Scale's data labeling tasks rely on a vast distributed workforce, including manual tagging of videos, categorizing photos, and transcribing audio.
The company employs about 240,000 workers across multiple countries and actively recruits in areas with high unemployment and low living costs. For instance, Kenya has become an important recruitment hub in Africa, with a 'boot camp' for in-person training in Nairobi, and targeted paid advertisements to attract workers.
The labeling process typically has two layers: the first layer is the annotators, who label the data from scratch; the second layer is the quality controllers, who check the work, add missing labels, and correct errors. This is a labor-intensive job, but it is very effective because labor costs are low, and clients are willing to pay handsomely.
Now, imagine scaling this model through a decentralized network. Token-incentivized, permissionless workers worldwide could allow anyone to participate, while a distributed validation network could ensure the accuracy and quality of the data. Decentralization could open up new possibilities for scaling data labeling, turning it into a truly global democratization process.
Idea 2: Large user base = good thing
DIN's main advantage today lies in its large, sticky community, built through over two years of focused community-building efforts. With such a network, DIN can quickly mobilize data collection based on specific criteria. However, the challenge lies in identifying where the actual data demand is, guiding users to collect and label the right datasets, and establishing sustainable revenue streams to support long-term growth.
Idea 3: Incentives are a double-edged sword
Currently, most user stickiness is driven by expectations of token rewards after the token is issued. However, if the team cannot generate sufficient demand for the token post-issue, the token's usage rate may decline as initial interest wanes. Creating this demand requires speculative interest and building a data consumer market composed of consumers eager to purchase these datasets.
Idea 4: Data labeling is a competitive field.

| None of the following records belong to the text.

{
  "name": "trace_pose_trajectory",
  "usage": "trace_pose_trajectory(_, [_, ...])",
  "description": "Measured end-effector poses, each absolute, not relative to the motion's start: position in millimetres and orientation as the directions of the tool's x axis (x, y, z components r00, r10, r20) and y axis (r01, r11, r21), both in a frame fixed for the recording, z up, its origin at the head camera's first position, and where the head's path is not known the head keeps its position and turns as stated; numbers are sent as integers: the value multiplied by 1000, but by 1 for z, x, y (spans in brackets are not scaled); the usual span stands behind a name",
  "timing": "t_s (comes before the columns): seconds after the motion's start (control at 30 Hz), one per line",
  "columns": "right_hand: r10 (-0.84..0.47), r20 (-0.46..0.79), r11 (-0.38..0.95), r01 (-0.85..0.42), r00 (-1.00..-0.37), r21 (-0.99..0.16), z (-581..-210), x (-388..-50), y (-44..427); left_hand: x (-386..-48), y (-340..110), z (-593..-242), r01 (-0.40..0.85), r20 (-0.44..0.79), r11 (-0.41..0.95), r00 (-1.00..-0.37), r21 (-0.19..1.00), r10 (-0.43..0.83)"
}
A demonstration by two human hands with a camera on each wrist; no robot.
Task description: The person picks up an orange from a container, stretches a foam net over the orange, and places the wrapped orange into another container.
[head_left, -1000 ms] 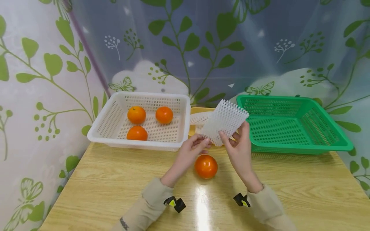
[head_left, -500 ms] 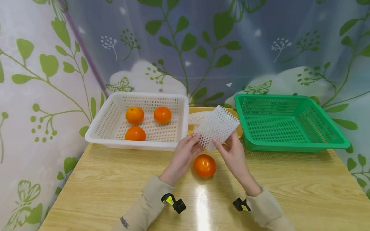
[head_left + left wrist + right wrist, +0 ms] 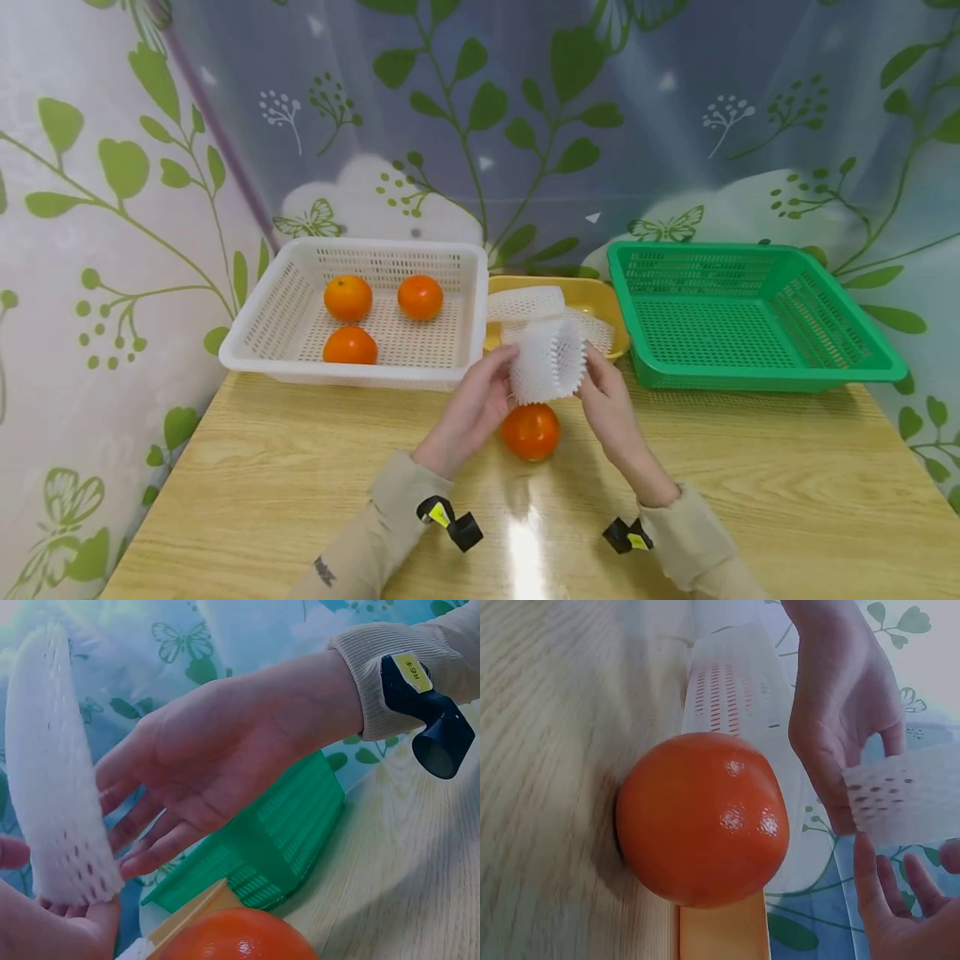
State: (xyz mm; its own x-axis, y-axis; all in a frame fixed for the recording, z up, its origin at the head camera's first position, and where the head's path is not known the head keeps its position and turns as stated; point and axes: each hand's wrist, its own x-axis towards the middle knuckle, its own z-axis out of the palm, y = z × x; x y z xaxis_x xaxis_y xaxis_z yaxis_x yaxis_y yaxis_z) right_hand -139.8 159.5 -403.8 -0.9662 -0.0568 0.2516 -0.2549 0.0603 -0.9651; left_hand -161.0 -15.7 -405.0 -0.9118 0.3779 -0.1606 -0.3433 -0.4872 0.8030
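A white foam net sleeve (image 3: 547, 358) is held up in front of me, its toothed end turned toward the lower right. My left hand (image 3: 480, 400) grips its left side, thumb in front and fingers behind. My right hand (image 3: 606, 404) is at the sleeve's right edge; in the left wrist view that right hand (image 3: 202, 757) has loosely extended fingers touching it. In the right wrist view the left hand (image 3: 847, 712) pinches the sleeve (image 3: 907, 795). A glossy orange-coloured round fruit (image 3: 531, 433) sits on the table just below the sleeve, touched by neither hand.
A white basket (image 3: 352, 375) at left holds three orange fruits (image 3: 348, 298). Behind the hands, a yellow tray (image 3: 592, 292) contains more foam sleeves (image 3: 528, 302). A green basket (image 3: 765, 379) stands at right on the wooden table (image 3: 300, 483), with a patterned curtain (image 3: 480, 125) behind.
The foam sleeve has come down and left, turning from a flat slant to show its toothed end. My right hand has shifted from pinching its lower part to its right edge.
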Motion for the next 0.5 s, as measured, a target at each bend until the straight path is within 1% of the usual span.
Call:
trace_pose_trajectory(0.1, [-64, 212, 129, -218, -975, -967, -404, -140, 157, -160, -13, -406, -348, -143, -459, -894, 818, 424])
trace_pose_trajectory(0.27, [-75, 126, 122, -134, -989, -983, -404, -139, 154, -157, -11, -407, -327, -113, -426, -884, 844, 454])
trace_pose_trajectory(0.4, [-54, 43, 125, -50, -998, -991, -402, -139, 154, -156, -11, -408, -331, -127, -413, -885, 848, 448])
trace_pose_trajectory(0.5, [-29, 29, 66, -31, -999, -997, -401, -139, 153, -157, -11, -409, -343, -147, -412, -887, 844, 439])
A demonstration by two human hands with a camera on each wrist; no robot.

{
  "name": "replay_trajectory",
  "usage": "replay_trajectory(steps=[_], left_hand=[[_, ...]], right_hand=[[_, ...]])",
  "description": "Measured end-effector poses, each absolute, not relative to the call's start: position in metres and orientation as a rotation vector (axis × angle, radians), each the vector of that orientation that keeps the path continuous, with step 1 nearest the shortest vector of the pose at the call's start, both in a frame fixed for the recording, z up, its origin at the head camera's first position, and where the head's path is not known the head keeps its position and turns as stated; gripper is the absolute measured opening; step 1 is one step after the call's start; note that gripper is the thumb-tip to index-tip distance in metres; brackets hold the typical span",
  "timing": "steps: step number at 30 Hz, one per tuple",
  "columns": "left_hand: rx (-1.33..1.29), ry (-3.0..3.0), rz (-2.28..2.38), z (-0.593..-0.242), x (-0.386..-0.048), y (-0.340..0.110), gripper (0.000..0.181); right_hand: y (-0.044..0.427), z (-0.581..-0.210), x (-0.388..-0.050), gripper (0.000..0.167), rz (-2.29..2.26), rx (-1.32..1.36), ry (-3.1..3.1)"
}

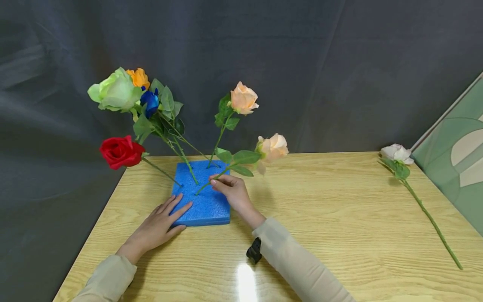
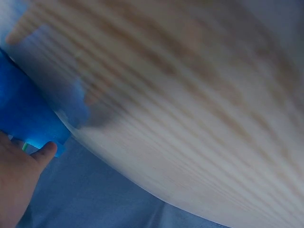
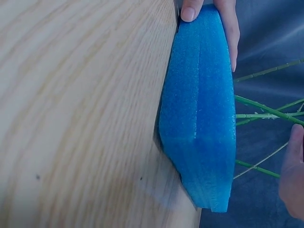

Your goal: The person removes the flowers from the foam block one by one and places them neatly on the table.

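The left hand (image 1: 160, 222) rests on the left near part of the blue foam block (image 1: 211, 209), its fingers spread. The right hand (image 1: 233, 192) pinches the stem (image 1: 203, 188) of the nearer peach rose (image 1: 274, 147), which leans right; its lower end meets the block's top, how deep I cannot tell. If too shallow, this rose may fall when released. Behind, the green rose (image 1: 117, 92) may tip from its large head.

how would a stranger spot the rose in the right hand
A blue block sits on the table. The right hand pinches a stem in it. In the head view, that stem's peach rose sits lower and further right than the other peach rose.
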State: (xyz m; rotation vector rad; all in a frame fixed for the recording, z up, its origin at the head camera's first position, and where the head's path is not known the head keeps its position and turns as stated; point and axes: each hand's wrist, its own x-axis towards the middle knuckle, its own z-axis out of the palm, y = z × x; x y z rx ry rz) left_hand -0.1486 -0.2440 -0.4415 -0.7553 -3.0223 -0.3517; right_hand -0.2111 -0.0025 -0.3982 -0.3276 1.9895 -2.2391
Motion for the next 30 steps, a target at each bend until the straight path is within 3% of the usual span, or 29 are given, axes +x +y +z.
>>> replay_trajectory(steps=[8, 17, 30], left_hand=[[-0.751, -3.038, -0.375, -0.44, -0.149, -0.242, 0.064], [-0.753, -3.028, -0.384, -0.439, -0.149, -0.245, 0.065], [-0.761, -3.014, -0.388, -0.441, -0.149, -0.242, 0.065]], right_hand=[[0.0, -0.398, -0.212, 0.022, -2.269, -0.303, 1.993], [0.021, -0.372, -0.225, 0.023, -2.54, -0.268, 1.915], [0.042, -0.381, -0.233, 0.019, -2.596, -0.139, 1.862]])
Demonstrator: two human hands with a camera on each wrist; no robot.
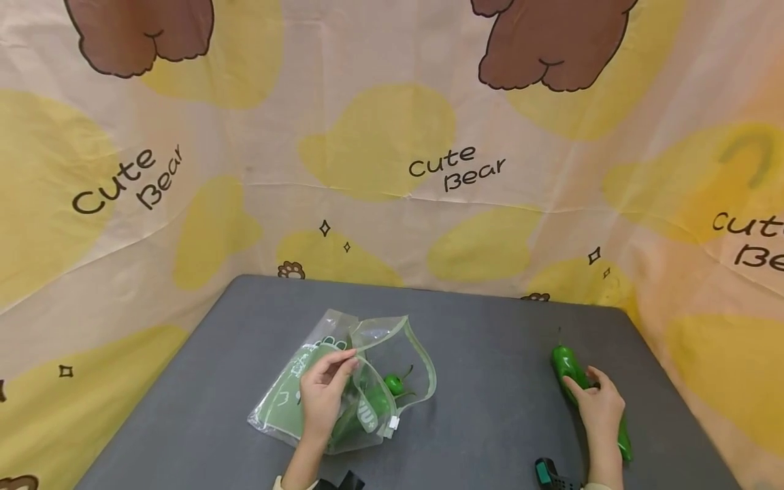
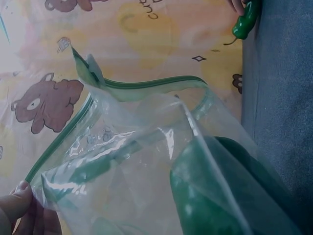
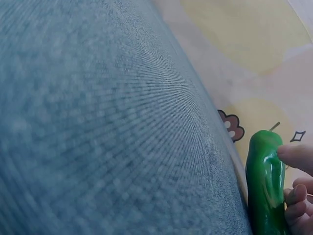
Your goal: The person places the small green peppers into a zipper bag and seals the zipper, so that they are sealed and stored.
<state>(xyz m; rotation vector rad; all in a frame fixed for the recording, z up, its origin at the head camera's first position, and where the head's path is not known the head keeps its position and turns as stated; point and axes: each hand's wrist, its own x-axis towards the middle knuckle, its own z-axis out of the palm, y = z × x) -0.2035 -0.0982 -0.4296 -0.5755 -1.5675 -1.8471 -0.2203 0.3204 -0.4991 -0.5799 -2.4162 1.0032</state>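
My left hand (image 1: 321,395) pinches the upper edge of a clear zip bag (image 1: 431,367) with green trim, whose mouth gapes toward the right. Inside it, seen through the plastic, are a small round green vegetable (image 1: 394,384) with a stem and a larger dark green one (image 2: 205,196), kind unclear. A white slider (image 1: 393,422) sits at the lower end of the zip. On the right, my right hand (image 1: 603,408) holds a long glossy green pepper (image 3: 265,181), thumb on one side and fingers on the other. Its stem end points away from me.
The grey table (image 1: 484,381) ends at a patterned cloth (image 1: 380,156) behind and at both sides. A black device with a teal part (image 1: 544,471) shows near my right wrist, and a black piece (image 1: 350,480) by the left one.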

DIN is not the only crypto team competing for this market share - projects like Sapiens, Grass, and Masa are also in the race. But the pie is huge. For example, GRASS currently has a market cap of $2.5 billion, highlighting the tremendous opportunities in the industry.

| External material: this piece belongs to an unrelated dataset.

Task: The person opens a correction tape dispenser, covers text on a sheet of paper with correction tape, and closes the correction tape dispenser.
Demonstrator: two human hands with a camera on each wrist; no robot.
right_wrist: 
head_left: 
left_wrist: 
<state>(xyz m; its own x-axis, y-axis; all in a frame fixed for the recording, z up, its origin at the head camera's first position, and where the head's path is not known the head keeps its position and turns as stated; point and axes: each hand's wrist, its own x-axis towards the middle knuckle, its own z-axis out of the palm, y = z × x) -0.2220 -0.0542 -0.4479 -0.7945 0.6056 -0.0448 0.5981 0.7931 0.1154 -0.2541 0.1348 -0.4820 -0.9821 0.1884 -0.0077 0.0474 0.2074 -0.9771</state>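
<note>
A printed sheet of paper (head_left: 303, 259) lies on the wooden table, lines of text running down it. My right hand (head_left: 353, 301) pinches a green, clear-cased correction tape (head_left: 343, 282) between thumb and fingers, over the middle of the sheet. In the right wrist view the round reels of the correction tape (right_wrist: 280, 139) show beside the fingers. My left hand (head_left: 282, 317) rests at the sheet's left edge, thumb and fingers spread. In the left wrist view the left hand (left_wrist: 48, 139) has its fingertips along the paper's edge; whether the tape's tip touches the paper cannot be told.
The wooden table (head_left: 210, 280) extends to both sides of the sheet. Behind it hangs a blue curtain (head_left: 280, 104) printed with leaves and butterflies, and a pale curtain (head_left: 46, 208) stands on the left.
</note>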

One way DIN may differentiate itself from competitors is by training and deploying proprietary AI models for data validation, reducing reliance on human labor. This automation-first approach can streamline operations, enhance scalability, and give DIN an edge over competitors that still heavily rely on manual operations.
7. Conclusion
Data networks are one of the most exciting battlegrounds at the intersection of AI and crypto. Unlike traditional centralized models, Crypto-driven data networks leverage decentralized participation and incentive mechanisms to build high-quality datasets at scale.
DIN positions itself as a pioneer in the field, and witnessing the project's development will be fascinating. This is an opportunity that DIN needs to seize. I often tell people: the data network is one of the smartest areas to build right now.
Crypto is reshaping the way data is collected, validated, and monetized, laying the foundation for a new decentralized data economy.